WORK TO COMPLETE:
Copy out the listing in full, exactly as written, but not its pictures.

#### SOURCE DATA

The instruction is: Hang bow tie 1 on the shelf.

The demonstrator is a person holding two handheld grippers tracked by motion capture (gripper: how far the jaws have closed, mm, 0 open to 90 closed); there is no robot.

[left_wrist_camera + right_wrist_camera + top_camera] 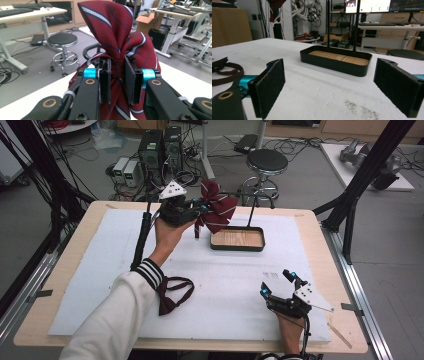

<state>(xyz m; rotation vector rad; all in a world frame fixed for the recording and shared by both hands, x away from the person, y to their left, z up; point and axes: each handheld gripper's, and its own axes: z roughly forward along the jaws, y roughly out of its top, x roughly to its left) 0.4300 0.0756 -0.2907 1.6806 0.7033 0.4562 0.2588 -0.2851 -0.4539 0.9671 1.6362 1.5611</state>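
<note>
Tongs in the left hand (200, 210) are clamped on the knot of a striped burgundy bow tie (217, 206), which is held in the air just behind the black wooden-floored tray (238, 246) and beside the thin black stand (252, 209) that rises from its back edge; in the left gripper view the pads (105, 80) are seen pressing the knot from both sides. The right tongs (280, 282) are rested near the front right of the worktop with the jaws spread wide and nothing between them. The bow is probably meant to be brought to the stand or tray, so the grip on the knot should be kept firm, the loose strap kept from snagging, and the bow lowered slowly. A second, darker bow tie (172, 296) is lying on the white foam sheet (100, 285) that covers the wooden worktop. Beyond it, a round stool (267, 162), computer towers (161, 147) and trailing cables are seen on the grey floor.
</note>
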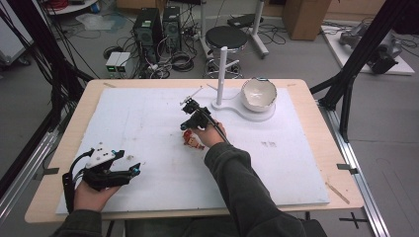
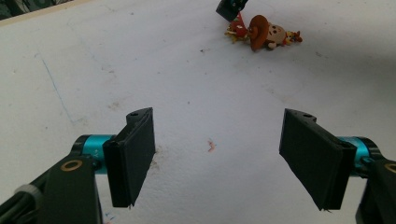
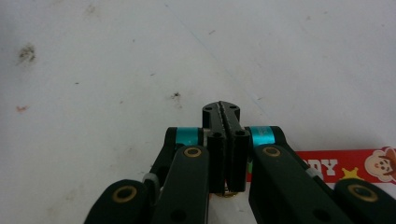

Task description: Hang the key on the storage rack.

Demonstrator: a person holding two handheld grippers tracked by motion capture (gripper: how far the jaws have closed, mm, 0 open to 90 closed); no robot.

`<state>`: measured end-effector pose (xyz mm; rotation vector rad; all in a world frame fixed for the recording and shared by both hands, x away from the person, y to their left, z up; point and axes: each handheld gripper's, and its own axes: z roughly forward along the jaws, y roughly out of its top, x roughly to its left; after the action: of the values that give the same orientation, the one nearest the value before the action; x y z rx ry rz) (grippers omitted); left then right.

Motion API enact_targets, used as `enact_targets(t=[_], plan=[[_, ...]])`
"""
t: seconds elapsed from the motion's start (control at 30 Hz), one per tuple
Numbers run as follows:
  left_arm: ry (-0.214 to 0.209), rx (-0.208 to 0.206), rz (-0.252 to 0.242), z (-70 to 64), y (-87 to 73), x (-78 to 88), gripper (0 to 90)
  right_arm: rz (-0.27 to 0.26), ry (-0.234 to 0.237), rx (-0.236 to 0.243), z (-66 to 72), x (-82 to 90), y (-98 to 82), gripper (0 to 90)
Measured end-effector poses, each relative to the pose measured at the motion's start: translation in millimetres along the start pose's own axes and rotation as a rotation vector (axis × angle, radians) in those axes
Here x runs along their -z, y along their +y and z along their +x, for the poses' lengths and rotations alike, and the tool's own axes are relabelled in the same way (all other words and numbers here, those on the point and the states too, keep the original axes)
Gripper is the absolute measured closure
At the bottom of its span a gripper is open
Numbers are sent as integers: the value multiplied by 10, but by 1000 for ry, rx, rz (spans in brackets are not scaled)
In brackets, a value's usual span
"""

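Observation:
A small cowboy toy figure [image 1: 193, 140] [image 2: 264, 33] with a brown hat lies on the white board [image 1: 148, 118] near the middle. Its red printed tag [image 3: 348, 165] lies flat beside my right gripper [image 1: 187, 128] [image 3: 223, 110]. That gripper points down at the tag end of the toy, jaws pressed together, with a small gold bit of the toy pinched at their lower edge. Its tip [image 2: 230, 8] shows touching the toy's red end in the left gripper view. My left gripper [image 1: 135, 170] [image 2: 218, 119] rests at the near left, open, with bare board between its pads.
A white stand with an upright pole [image 1: 223, 74] and a side peg rises at the back of the board. A white bowl [image 1: 258, 94] sits on the stand's base. The wooden table edge [image 1: 316, 128] runs around the board.

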<state>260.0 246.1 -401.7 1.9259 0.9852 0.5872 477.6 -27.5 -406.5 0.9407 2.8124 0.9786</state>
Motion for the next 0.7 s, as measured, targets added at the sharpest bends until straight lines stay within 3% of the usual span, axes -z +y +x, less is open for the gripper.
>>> enact_targets(t=[0.33, 0.7], plan=[[0, 6, -3, -1, -2, -2, 271, 30, -35, 0, -14, -101, -15, 897], [-2, 2, 0, 0, 0, -2, 271, 62, -59, 14, -48, -55, -31, 896]])
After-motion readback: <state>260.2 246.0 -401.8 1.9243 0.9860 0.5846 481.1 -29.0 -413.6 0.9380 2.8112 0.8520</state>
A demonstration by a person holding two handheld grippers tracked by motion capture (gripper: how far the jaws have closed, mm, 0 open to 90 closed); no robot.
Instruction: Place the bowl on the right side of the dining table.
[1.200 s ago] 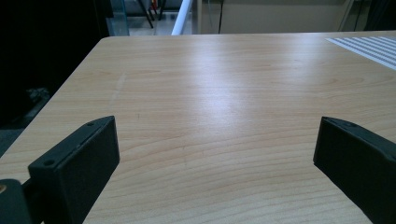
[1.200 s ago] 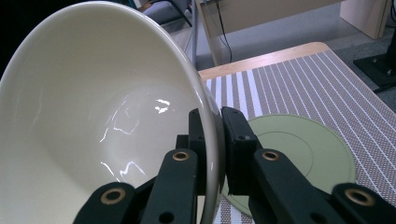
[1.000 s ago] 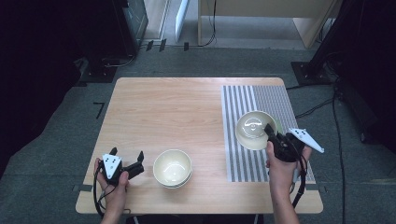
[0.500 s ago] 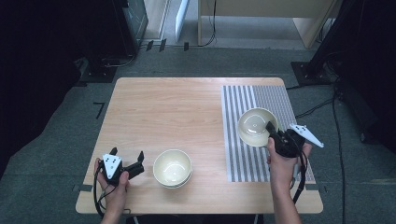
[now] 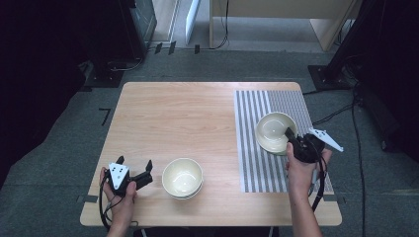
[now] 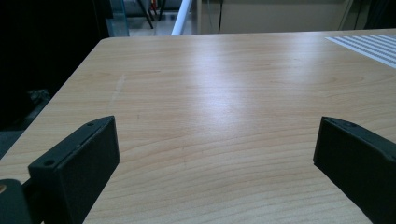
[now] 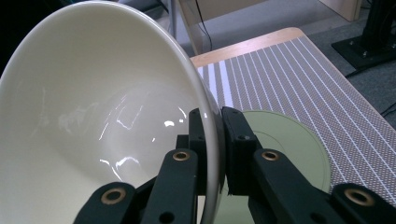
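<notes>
Cream bowl (image 5: 274, 129) is tilting, rim clamped in right gripper (image 5: 291, 139) | plate (image 7: 289, 140) lying beneath | left gripper (image 5: 141, 174) is idling, jaws apart

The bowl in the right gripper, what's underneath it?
Under the lifted bowl lies a pale green plate on the striped mat. The bowl hides the plate's left part.
</notes>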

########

RESULT FOR THIS TASK:
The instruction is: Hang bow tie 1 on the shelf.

The demonstrator is a person holding two handheld grippers tracked by motion capture (gripper: how far the jaws have closed, mm, 0 open to 90 closed); there is no robot.

[left_wrist_camera + right_wrist_camera + top_camera] 

<state>(xyz m; rotation vector rad; all in a world frame fixed for the recording and shared by both hands, x away from the person, y to their left, z up; point and axes: each handheld gripper's, and its own axes: z roughly forward along the jaws, y roughly out of its top, x roughly to its left) 0.4300 0.0756 -0.2907 1.6806 0.7033 0.4562 0.2588 -0.2851 -0.4539 0.9671 1.6362 1.5611</state>
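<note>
Tongs in the left hand (200, 210) are clamped on the knot of a striped burgundy bow tie (217, 206), which is held in the air just behind the black wooden-floored tray (238, 246) and beside the thin black stand (252, 209) that rises from its back edge; in the left gripper view the pads (105, 80) are seen pressing the knot from both sides. The right tongs (280, 282) are rested near the front right of the worktop with the jaws spread wide and nothing between them. The bow is probably meant to be brought to the stand or tray, so the grip on the knot should be kept firm, the loose strap kept from snagging, and the bow lowered slowly. A second, darker bow tie (172, 296) is lying on the white foam sheet (100, 285) that covers the wooden worktop. Beyond it, a round stool (267, 162), computer towers (161, 147) and trailing cables are seen on the grey floor.
</note>
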
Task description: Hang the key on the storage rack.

Demonstrator: a person holding two handheld grippers tracked by motion capture (gripper: how far the jaws have closed, mm, 0 open to 90 closed); no robot.

`<state>`: measured end-effector pose (xyz mm; rotation vector rad; all in a world frame fixed for the recording and shared by both hands, x away from the person, y to their left, z up; point and axes: each handheld gripper's, and its own axes: z roughly forward along the jaws, y roughly out of its top, x roughly to its left; after the action: of the values that give the same orientation, the one nearest the value before the action; x y z rx ry rz) (grippers omitted); left then right.

Motion API enact_targets, used as `enact_targets(t=[_], plan=[[_, ...]])`
"""
t: seconds elapsed from the motion's start (control at 30 Hz), one per tuple
Numbers run as follows:
  left_arm: ry (-0.214 to 0.209), rx (-0.208 to 0.206), rz (-0.252 to 0.242), z (-70 to 64), y (-87 to 73), x (-78 to 88), gripper (0 to 90)
  right_arm: rz (-0.27 to 0.26), ry (-0.234 to 0.237), rx (-0.236 to 0.243), z (-66 to 72), x (-82 to 90), y (-98 to 82), gripper (0 to 90)
Measured end-effector poses, each relative to the pose measured at the motion's start: translation in millimetres along the start pose's own axes and rotation as a rotation vector (axis × angle, radians) in those axes
Here x runs along their -z, y along their +y and z along their +x, for the poses' lengths and rotations alike, and the tool's own axes are relabelled in the same way (all other words and numbers here, those on the point and the states too, keep the original axes)
Gripper is the absolute measured closure
At the bottom of its span a gripper is open
Numbers are sent as integers: the value multiplied by 10, but by 1000 for ry, rx, rz (spans in brackets are not scaled)
In brackets, a value's usual span
"""

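Observation:
A small cowboy toy figure [image 1: 193, 140] [image 2: 264, 33] with a brown hat lies on the white board [image 1: 148, 118] near the middle. Its red printed tag [image 3: 348, 165] lies flat beside my right gripper [image 1: 187, 128] [image 3: 223, 110]. That gripper points down at the tag end of the toy, jaws pressed together, with a small gold bit of the toy pinched at their lower edge. Its tip [image 2: 230, 8] shows touching the toy's red end in the left gripper view. My left gripper [image 1: 135, 170] [image 2: 218, 119] rests at the near left, open, with bare board between its pads.
A white stand with an upright pole [image 1: 223, 74] and a side peg rises at the back of the board. A white bowl [image 1: 258, 94] sits on the stand's base. The wooden table edge [image 1: 316, 128] runs around the board.
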
<state>260.0 246.1 -401.7 1.9259 0.9852 0.5872 477.6 -27.5 -406.5 0.9407 2.8124 0.9786</state>
Motion for the next 0.7 s, as measured, targets added at the sharpest bends until straight lines stay within 3% of the usual span, axes -z +y +x, less is open for the gripper.
>>> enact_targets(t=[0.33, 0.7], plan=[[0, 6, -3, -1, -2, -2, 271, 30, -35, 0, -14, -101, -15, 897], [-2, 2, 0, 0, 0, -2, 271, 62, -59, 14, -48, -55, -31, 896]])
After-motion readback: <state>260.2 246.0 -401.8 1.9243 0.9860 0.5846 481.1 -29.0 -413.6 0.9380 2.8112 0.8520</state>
A demonstration by a person holding two handheld grippers tracked by motion capture (gripper: how far the jaws have closed, mm, 0 open to 90 closed); no robot.
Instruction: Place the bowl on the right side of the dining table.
[1.200 s ago] 
[1.200 s ago] 
[1.000 s ago] 
[0.500 s ago] 
[now] 
[now] 
[now] 
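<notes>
Cream bowl (image 5: 274, 129) is tilting, rim clamped in right gripper (image 5: 291, 139) | plate (image 7: 289, 140) lying beneath | left gripper (image 5: 141, 174) is idling, jaws apart

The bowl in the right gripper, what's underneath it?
Under the lifted bowl lies a pale green plate on the striped mat. The bowl hides the plate's left part.
</notes>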

The full output has already been given.